Camden, NJ, July 18 -- The New Jersey state Supreme Court has agreed to
review a case involving the man that Gov. Christine Todd Whitman was
photographed patting down on a Camden street four years ago.

THE COURT AGREED to review how Sherron Rolax, now 21, was sentenced on
two 1997 Camden drug offenses not related to the governor's search.

Rolax's pending appeal and the photograph could be troublesome for two
Whitman-appointed Supreme Court justices -- Chief Justice Deborah
Poritz and Associate Justice Peter Verniero.

Former New Jersey State Police Superintendent Carl Williams maintains
that Poritz, Whitman's former attorney general, and Verniero, her
former chief of staff and later attorney general, went along with
Whitman in 1996 when a trooper snapped the photo.
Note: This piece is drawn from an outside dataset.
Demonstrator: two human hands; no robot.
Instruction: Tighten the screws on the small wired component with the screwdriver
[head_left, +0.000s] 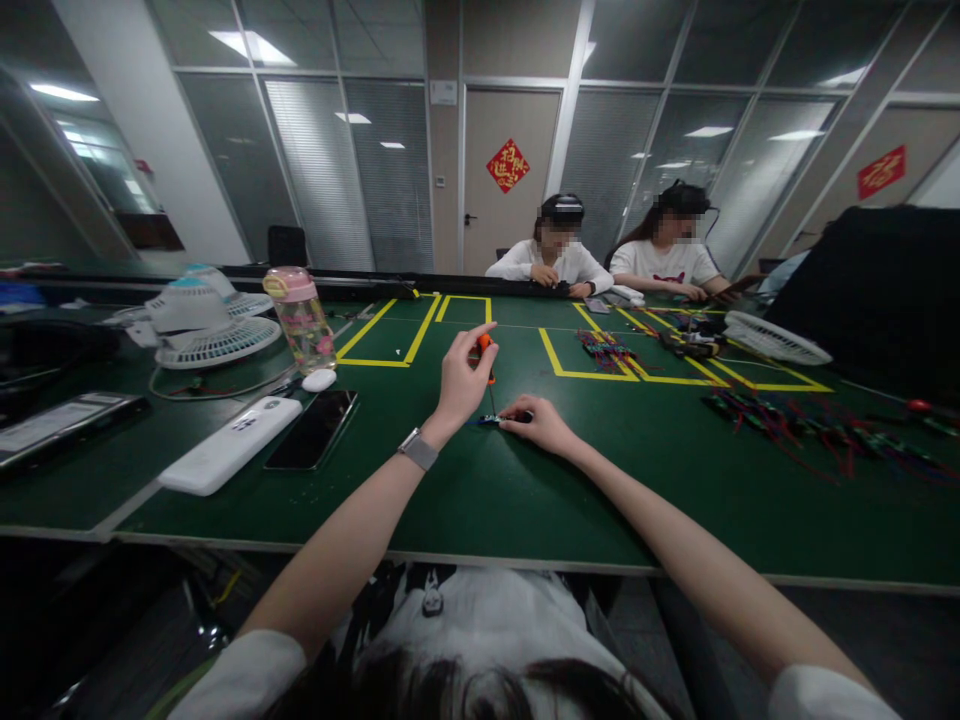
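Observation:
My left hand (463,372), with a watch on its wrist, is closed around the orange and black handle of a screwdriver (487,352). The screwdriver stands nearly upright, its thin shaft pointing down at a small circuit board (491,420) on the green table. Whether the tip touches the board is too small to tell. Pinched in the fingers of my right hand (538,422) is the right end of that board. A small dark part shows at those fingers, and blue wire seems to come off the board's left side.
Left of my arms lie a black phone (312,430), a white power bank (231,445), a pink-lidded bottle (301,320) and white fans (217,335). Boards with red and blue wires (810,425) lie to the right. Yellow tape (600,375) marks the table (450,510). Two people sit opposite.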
The governor and a court spokeswoman denied that Poritz or Verniero
were present. Antonio English, Rolax's father, said that he spoke to
his jailed son by telephone Sunday, and he confirmed he is the young
man in the photograph.

"Why did she [Whitman] have to search him when the police already
searched him? She is supposed to handle stuff in the office, not in
the street," said.

Rolax is serving a seven-year sentence for selling cocaine within
1,000 feet of a school zone in 1997. He is not eligible for parole
until June 2002.

The stiff sentence came after Rolax was rearrested on drug charges
after failing to show up in court for sentencing for two earlier drug
possession convictions. It is those earlier convictions that the
Supreme Court is expected to hear arguments about in the fall. When
Rolax failed to show for sentencing, his guilty pleas remained intact,
but the lighter sentence offered by prosecutors was rescinded.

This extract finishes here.